• [WHAT TO PRODUCE]:
What lines in the entries hold the string "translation"? List them.

SUPPLIED INFORMATION START

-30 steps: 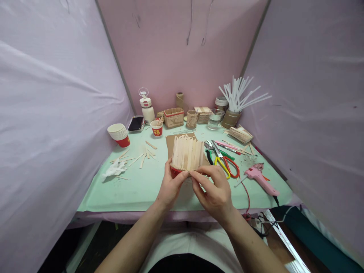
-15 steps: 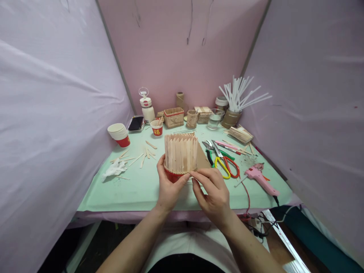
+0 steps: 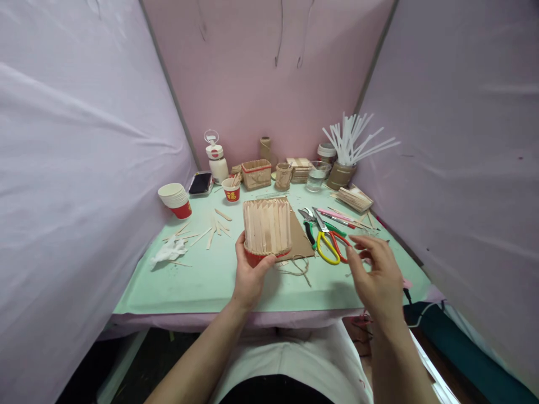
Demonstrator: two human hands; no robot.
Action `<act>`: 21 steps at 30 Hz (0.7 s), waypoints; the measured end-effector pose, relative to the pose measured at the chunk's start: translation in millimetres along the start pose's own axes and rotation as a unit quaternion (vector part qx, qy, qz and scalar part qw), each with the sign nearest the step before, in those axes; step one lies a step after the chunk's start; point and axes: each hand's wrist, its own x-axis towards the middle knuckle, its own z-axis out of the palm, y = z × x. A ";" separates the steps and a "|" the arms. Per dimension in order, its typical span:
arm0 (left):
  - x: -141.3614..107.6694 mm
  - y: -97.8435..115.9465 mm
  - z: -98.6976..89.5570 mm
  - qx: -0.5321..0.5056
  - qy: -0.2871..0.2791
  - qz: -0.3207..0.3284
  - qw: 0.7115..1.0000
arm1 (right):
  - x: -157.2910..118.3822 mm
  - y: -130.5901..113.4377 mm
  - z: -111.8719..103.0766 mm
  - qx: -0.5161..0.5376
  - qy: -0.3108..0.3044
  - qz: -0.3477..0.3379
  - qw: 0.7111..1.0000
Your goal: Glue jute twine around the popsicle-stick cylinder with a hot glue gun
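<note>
My left hand (image 3: 250, 276) is wrapped round the lower left of a round holder made of upright wooden craft sticks (image 3: 267, 225). A red band and a braided twine edge run round its base. A loose end of twine (image 3: 300, 270) trails onto the table from beside it. To the right, my right hand (image 3: 376, 274) hovers with its fingers apart and nothing visible in them. It is nearest to the red and yellow scissors (image 3: 328, 251) and hides most of a pink glue gun (image 3: 406, 284).
Behind the holder lies a brown board (image 3: 301, 241), with green-handled pliers (image 3: 312, 233) beside it. Stick pieces (image 3: 214, 230) and a crumpled tissue (image 3: 169, 251) lie left. Paper cups (image 3: 174, 201), a water bowl (image 3: 316, 178) and a can of white glue sticks (image 3: 342, 175) stand farther back.
My right hand has let go of the twine at the holder's base and moved right, over the glue gun. The left hand still holds the holder, now slightly tilted.
</note>
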 end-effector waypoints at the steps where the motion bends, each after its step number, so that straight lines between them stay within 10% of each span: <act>1: 0.2 0.3 0.0 -0.010 0.004 -0.008 1.000 | 1.5 18.9 -6.3 -0.073 -0.018 0.015 0.997; 6: 1.2 0.2 1.3 -0.044 0.021 -0.038 0.998 | -9.7 99.5 -30.1 -0.374 -0.119 0.114 0.913; 11: 1.0 0.2 2.4 -0.056 0.017 -0.041 0.997 | -15.7 116.1 -34.8 -0.439 -0.173 0.143 0.870; 21: 1.1 -6.3 -5.3 0.016 0.008 0.010 1.000 | -5.0 101.9 -37.1 -0.313 -0.109 0.183 0.925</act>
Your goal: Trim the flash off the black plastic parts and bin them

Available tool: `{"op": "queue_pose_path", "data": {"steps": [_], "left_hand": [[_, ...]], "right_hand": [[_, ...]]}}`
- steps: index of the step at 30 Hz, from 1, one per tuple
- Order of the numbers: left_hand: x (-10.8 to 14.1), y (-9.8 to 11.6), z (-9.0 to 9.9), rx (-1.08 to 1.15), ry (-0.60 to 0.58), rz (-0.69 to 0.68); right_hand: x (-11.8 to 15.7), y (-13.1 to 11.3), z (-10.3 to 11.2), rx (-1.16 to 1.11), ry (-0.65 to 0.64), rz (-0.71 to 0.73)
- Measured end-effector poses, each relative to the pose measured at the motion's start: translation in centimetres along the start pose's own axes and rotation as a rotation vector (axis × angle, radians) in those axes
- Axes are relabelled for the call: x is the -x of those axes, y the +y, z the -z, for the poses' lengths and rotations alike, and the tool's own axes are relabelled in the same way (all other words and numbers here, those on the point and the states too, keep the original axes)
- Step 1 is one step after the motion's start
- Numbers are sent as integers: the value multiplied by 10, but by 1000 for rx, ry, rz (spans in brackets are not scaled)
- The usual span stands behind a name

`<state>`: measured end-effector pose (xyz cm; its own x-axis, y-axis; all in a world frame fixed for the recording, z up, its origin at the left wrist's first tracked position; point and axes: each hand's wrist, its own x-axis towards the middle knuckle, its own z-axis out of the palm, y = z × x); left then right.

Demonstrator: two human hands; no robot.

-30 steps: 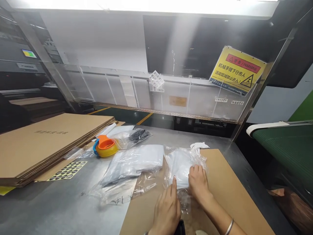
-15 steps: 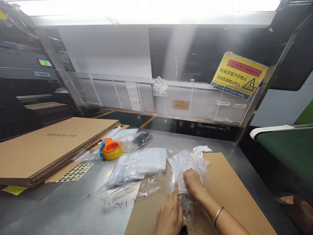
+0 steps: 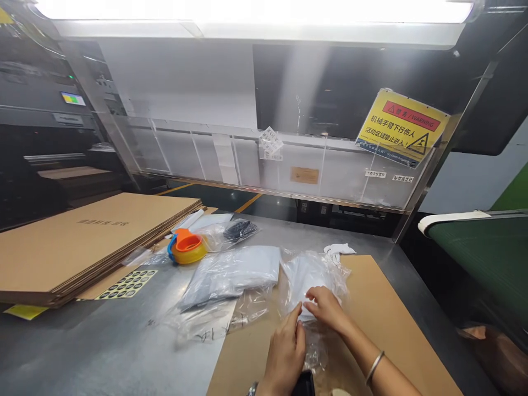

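A clear plastic bag with folded white material inside (image 3: 309,272) lies on a flat brown cardboard sheet (image 3: 383,313). My right hand (image 3: 325,309) rests on the lower part of this bag, fingers loosely bent, with a gap between thumb and index finger. Beside it, my left hand (image 3: 286,346) reaches to the bag's near edge with its index finger stretched out and the thumb apart. Neither hand visibly grips anything. Crumpled clear plastic (image 3: 317,352) lies below the hands. To the left is a second, larger bag with white contents (image 3: 243,269).
A tape roll in an orange and blue holder (image 3: 187,247) sits left of the bags. Stacked cardboard (image 3: 99,236) covers the table's left side, near a sticker sheet (image 3: 127,284). White gloves (image 3: 339,250) lie at the back. A green conveyor belt (image 3: 487,242) stands right.
My right hand's fingers have loosened from a closed fist and shifted slightly down the bag. My left hand's index finger now tilts toward the right hand. The bags stay in place.
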<state>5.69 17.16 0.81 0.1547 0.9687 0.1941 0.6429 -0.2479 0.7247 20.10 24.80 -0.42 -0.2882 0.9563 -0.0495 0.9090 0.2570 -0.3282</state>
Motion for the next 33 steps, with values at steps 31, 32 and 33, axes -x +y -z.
{"op": "queue_pose_path", "data": {"steps": [31, 32, 33], "left_hand": [[-16, 20, -9, 161, 55, 93], [-18, 19, -10, 196, 55, 116], [-20, 19, -11, 225, 53, 132]], "right_hand": [[32, 4, 6, -721, 274, -24], [37, 0, 8, -725, 296, -6], [41, -4, 8, -725, 310, 12]]}}
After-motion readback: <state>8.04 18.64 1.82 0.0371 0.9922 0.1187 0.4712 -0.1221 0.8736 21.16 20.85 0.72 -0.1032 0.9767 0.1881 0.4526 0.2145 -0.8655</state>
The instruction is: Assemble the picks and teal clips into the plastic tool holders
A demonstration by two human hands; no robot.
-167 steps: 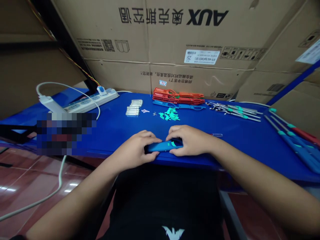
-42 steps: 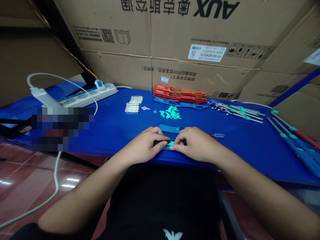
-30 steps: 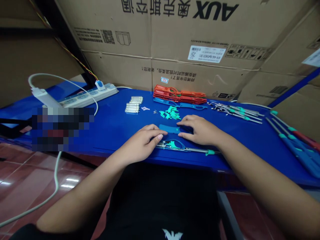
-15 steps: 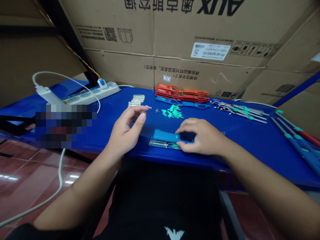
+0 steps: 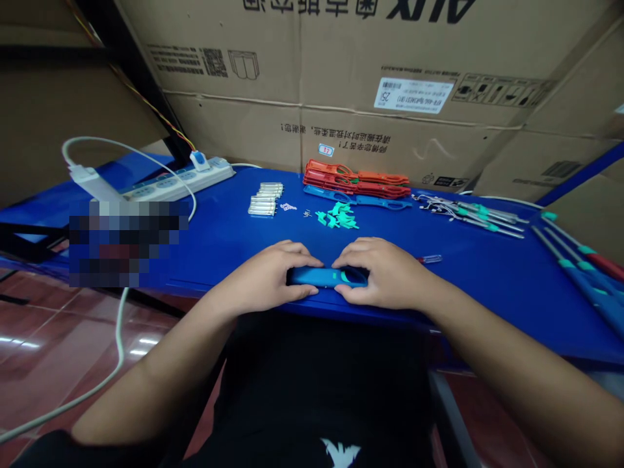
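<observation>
A blue plastic handle (image 5: 324, 277) is lying flat near the front edge of a blue table (image 5: 219, 257), with a teal insert (image 5: 349, 277) showing in a slot near its right end. It is clasped from both ends by the left hand (image 5: 260, 276) and right hand (image 5: 380, 273), which are cupped over it with fingers curled and pressed inward. Just beyond the right hand, a small clear tube with a red tip (image 5: 429, 259) is laid. Farther off, glass tubes (image 5: 262, 207), teal plastic pieces (image 5: 338, 216), orange handles (image 5: 355, 181) and blue handles (image 5: 358, 198) are set out, with wire-and-rod assemblies (image 5: 470, 214) to the right. A power strip (image 5: 175, 185) is placed at far left, before cardboard cartons (image 5: 390, 110).
</observation>
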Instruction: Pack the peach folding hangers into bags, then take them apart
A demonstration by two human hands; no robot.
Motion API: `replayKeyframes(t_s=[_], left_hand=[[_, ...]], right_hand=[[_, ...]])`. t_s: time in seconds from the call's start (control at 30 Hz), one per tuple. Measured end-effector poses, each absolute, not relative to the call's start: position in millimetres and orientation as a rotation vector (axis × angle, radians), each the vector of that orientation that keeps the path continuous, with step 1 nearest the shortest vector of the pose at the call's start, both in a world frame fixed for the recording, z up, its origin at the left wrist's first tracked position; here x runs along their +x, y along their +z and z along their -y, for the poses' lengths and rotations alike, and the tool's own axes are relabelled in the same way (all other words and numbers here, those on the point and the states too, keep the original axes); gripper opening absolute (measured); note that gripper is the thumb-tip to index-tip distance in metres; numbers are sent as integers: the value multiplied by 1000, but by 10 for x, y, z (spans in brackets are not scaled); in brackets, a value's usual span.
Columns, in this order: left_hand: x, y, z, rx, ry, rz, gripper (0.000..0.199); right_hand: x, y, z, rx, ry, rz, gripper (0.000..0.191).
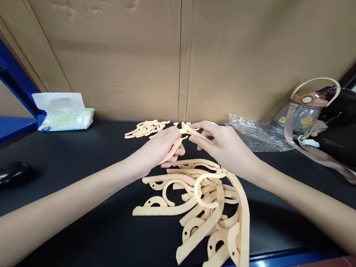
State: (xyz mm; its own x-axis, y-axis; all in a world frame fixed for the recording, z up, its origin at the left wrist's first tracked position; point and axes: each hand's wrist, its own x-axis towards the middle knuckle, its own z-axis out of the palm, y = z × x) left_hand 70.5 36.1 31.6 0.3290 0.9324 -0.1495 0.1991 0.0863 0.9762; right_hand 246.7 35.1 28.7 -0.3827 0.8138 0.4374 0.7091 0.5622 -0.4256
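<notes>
My left hand (160,146) and my right hand (227,144) meet above the middle of the table. Both grip a cream plastic folding hanger (172,152). One curved arm of it sticks out below my left fingers, and another part runs between my right thumb and fingers. The joint between the hands is small and partly covered by fingers. Just in front of my hands lies a heap of similar cream folding hangers (197,239), with hooks and curved arms overlapping. Behind my left hand is a smaller pile of loose cream hanger parts (147,128); several small pieces lie behind the fingertips.
A tissue pack (68,116) lies at the back left, and a black rounded object (8,174) at the left edge. Clear plastic wrap (259,135), a bottle with a strap (305,116) and a black bag (351,133) occupy the right. Cardboard (126,48) walls the back.
</notes>
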Motion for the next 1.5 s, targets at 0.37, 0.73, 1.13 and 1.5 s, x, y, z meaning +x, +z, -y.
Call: replayKeyframes(t_s=[0.37, 0.73, 1.13, 1.5], left_hand=[[725, 104, -348, 1847, 733, -1225, 33], [414, 322, -1025, 2194, 867, -1485, 40], [40, 203, -1675, 2070, 979, -1962, 21], [419, 296, -425, 1338, 699, -932, 70]], right_hand=[[2403, 175, -327, -1367, -579, 2697, 33], [2685, 485, -616, -1332, 1073, 1874, 27], [2619, 498, -592, -1076, 1424, 1370, 15], [2500, 366, -522, -949, 1058, 1051, 24]])
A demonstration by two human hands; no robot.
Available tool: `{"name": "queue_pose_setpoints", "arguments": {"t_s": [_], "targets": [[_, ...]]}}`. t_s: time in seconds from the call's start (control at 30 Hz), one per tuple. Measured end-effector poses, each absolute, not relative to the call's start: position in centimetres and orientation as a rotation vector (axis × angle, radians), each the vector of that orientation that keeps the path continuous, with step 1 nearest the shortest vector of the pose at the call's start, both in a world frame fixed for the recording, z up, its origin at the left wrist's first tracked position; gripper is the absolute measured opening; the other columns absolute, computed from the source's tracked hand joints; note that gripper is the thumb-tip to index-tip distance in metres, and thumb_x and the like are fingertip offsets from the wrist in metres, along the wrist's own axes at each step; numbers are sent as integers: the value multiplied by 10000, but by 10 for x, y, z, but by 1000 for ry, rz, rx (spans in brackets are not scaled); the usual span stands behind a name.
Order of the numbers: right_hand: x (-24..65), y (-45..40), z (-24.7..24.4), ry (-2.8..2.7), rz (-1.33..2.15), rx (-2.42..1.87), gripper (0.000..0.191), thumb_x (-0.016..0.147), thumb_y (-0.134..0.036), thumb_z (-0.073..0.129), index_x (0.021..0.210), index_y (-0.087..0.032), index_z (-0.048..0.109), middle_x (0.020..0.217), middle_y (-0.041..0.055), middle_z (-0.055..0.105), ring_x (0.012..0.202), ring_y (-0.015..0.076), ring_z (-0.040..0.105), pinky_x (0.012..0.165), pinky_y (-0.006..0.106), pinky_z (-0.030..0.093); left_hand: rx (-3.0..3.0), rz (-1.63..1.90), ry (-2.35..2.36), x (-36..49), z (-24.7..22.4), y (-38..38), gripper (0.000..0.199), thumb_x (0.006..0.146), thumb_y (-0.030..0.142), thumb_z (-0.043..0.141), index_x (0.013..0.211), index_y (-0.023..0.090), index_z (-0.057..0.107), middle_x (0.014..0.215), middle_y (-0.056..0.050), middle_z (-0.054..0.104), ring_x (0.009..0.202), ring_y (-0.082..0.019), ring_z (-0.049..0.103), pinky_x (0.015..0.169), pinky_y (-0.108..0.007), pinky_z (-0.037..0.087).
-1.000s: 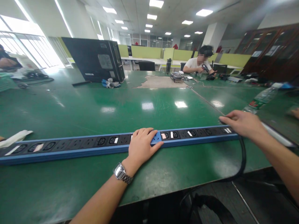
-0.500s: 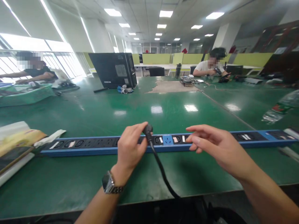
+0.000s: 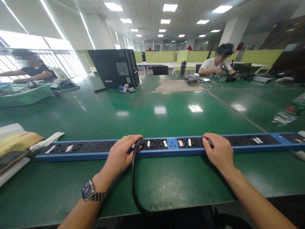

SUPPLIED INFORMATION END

• [ANSWER TO THIS TASK]:
Action `<act>`: 21 steps at 30 Hz (0.7 s), waypoints; the measured end-effector pose, relative to the pose measured at the chunk's start: translation in millimetres along the start pose's own axes and rotation as a unit quaternion (vector part qx, qy, qz and scalar part qw), each with the sign nearest the step before, in those axes; step one lies a step after the chunk's start; point and axes: each hand's wrist, its own x-axis towards the middle knuckle, its own z-axis out of the palm, y = z × x. A ";" separates the steps and a "|" the arms. Per dimension in order, its typical span:
- Measured end-effector poses, each relative to the pose measured at the motion's start: translation in centimetres along the start pose's own axes and rotation as a rotation vector (axis × angle, radians) in those axes

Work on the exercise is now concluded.